◆ **EXERCISE GOAL**: Your answer should hold all lines of the entries that include the word "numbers".

◆ **MATERIAL PROVIDED**:

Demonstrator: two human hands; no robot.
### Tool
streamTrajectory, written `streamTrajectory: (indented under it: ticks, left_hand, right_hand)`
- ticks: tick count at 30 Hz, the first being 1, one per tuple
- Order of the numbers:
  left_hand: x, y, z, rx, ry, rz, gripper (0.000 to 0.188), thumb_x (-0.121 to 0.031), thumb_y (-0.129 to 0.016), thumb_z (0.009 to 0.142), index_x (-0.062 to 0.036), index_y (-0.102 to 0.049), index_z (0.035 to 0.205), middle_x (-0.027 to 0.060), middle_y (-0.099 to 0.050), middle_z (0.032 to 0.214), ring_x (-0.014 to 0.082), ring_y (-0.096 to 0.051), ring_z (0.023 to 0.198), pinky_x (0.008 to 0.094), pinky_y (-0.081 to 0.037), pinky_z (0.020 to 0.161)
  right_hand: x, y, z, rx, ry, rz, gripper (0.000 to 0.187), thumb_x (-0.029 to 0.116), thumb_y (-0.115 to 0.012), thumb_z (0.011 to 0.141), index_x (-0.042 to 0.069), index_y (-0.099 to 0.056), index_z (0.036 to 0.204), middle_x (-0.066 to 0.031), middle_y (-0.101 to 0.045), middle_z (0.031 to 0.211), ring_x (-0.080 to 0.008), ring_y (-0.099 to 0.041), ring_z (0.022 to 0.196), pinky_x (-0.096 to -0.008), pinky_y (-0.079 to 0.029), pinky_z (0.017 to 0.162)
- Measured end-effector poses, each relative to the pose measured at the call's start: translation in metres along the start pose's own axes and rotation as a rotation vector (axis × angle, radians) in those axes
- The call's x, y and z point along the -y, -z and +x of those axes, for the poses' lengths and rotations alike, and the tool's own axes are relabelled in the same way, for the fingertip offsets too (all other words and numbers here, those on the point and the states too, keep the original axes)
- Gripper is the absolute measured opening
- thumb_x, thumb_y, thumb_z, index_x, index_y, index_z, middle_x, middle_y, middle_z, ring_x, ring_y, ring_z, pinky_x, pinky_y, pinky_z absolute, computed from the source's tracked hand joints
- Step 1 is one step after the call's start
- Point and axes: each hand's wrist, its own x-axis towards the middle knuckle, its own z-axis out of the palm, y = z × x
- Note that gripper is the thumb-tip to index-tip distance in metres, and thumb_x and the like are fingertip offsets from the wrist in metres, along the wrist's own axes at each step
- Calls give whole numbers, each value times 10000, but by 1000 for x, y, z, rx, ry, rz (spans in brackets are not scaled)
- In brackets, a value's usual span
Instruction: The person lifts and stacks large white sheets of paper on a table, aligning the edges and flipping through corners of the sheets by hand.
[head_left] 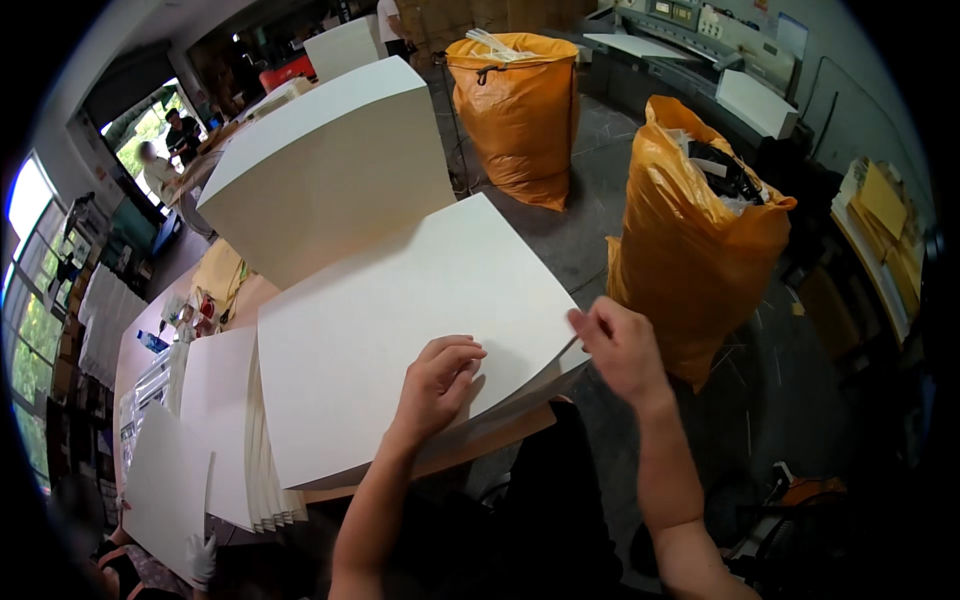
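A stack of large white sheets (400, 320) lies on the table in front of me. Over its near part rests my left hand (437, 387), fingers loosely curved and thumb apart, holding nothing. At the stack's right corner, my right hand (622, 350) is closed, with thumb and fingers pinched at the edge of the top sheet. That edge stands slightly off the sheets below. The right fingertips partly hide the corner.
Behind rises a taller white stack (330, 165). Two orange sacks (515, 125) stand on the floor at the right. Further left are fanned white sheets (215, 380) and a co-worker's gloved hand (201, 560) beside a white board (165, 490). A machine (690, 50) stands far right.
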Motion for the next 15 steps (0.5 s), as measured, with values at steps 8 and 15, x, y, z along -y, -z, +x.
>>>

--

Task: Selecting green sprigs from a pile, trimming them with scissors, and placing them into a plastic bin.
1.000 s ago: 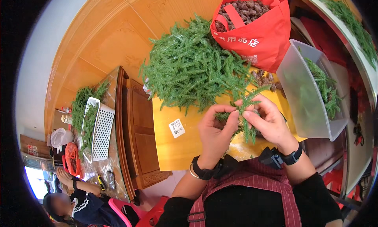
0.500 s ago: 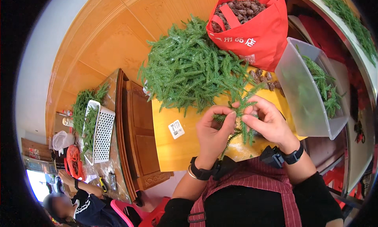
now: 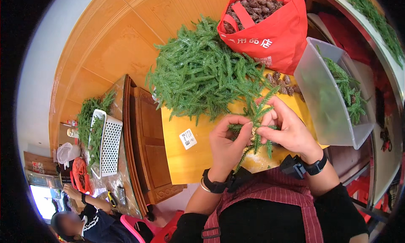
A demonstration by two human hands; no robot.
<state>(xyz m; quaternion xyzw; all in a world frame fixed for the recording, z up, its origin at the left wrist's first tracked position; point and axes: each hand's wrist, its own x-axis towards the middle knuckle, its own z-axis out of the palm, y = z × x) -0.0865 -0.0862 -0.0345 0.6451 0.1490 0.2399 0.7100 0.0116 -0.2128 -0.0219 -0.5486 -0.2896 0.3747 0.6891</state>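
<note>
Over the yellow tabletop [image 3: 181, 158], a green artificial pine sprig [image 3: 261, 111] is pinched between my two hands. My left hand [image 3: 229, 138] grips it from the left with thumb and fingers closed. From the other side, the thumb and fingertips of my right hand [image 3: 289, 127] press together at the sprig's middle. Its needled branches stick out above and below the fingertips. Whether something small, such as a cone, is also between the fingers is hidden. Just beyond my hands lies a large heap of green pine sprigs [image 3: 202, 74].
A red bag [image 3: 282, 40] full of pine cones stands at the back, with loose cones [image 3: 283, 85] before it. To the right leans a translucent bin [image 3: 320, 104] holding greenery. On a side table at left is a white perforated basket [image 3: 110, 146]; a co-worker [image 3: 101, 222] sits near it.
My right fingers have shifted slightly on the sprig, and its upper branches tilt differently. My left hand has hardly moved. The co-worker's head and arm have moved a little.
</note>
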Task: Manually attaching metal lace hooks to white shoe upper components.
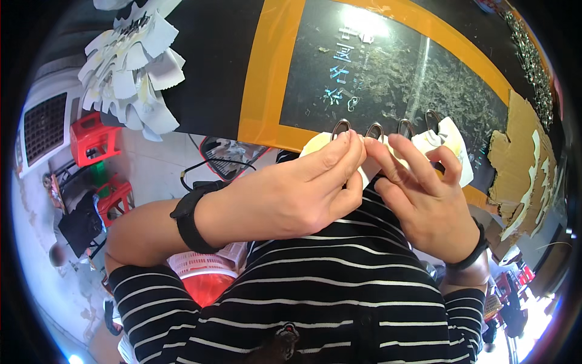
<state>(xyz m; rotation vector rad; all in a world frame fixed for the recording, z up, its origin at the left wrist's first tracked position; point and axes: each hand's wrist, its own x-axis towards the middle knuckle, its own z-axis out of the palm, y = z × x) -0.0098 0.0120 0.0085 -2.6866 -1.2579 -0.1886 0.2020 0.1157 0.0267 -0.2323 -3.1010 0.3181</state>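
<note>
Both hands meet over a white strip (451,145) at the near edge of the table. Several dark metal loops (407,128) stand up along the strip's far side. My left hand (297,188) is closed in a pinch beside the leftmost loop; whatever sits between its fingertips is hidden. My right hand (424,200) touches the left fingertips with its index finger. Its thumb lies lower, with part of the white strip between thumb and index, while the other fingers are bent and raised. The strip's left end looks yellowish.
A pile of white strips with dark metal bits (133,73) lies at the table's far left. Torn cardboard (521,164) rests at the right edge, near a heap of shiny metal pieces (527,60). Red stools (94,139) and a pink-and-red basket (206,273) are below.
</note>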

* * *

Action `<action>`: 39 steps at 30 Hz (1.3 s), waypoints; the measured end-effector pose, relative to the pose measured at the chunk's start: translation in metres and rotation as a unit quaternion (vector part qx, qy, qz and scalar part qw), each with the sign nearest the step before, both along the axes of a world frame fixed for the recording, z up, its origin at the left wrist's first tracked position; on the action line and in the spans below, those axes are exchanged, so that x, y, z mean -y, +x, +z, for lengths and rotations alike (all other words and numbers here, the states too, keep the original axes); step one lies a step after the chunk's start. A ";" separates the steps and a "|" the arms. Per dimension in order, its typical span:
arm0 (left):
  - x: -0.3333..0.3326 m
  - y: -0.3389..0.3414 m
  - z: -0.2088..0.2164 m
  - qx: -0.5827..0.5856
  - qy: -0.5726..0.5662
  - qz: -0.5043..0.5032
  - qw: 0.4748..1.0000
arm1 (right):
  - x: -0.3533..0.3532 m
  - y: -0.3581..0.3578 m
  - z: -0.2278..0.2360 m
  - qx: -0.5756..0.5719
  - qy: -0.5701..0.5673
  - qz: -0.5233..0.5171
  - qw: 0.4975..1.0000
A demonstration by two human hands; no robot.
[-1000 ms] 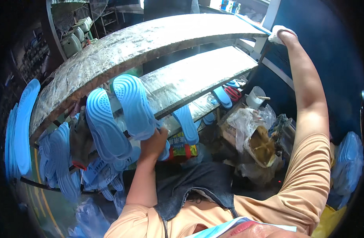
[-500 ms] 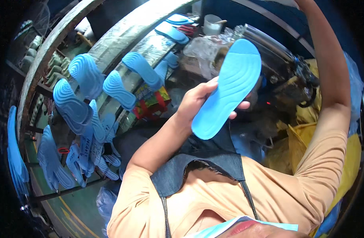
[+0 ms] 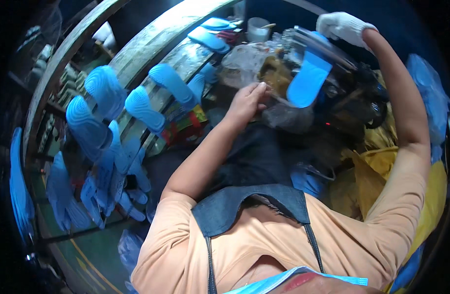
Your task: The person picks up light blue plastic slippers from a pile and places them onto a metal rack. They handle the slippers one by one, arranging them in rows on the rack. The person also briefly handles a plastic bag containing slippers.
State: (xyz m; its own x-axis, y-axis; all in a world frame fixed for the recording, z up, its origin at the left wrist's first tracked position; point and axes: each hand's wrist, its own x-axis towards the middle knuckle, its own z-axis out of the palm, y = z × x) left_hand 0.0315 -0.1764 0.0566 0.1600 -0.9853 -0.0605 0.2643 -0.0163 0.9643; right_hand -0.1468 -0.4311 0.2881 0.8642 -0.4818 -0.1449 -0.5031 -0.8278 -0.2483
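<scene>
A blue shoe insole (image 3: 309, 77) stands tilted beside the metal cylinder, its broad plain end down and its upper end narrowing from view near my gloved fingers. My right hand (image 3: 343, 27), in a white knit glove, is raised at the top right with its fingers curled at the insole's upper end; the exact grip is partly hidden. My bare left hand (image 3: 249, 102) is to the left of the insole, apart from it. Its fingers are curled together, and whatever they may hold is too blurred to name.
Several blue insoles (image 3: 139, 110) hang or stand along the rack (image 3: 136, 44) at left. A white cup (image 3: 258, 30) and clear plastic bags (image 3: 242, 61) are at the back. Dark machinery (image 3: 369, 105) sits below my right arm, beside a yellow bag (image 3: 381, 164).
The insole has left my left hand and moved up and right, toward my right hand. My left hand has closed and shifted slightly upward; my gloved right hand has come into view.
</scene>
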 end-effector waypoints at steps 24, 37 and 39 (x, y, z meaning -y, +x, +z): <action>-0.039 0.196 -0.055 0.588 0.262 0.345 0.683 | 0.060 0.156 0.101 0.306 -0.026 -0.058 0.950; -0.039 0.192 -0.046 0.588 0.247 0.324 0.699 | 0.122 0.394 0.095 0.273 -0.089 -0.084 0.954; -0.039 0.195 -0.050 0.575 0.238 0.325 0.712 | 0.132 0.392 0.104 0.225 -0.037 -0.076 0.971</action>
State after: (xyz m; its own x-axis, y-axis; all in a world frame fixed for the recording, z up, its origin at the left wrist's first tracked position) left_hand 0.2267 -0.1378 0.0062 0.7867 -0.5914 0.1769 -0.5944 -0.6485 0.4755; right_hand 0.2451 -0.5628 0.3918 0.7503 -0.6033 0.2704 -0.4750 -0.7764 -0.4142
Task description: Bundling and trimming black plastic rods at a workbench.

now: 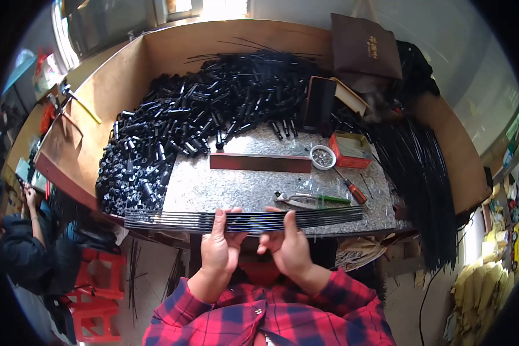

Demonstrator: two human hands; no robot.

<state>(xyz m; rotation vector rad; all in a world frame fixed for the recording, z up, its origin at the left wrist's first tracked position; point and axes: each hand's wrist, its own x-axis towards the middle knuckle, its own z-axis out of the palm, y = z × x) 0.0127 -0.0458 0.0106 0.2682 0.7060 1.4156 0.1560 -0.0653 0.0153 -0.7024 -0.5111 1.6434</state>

◆ **RESPONSE TO THE TASK**:
- Order of the numbers:
- The call's x, y and z point along the -y, -z and +x of those axes, for the poses' lengths and rotations alike, and the tool's own axes are relabelled in the same way, for the fingertip offsets too (all other words and numbers here, those on the point and the states too, keep the original axes)
- Calls give whole numbers, each value times 10000, but by 1000 for x, y, z, rx, ry, rz (spans in brackets are not scaled)
Action `<action>`: 39 steps at 30 Hz (1.3 s), waypoints; the measured end-effector pose, relative to the pose measured at the chunk's start: translation in metres and rotation as a unit quaternion (vector part qx, qy, qz and scalar part qw), each with the sign nearest the step before, both along the axes of a world frame fixed for the recording, z up, its origin at the left wrist's first tracked position; on the action line and in the spans below, those axes are exchanged, so that x, y, z mean -y, +x, +z, for lengths and rotations alike (all other words and numbers here, the states too, keep the original axes); step one lies a step after the chunk's start. A ";" separates the steps and a "|" the arms. Per dimension in order, its typical span:

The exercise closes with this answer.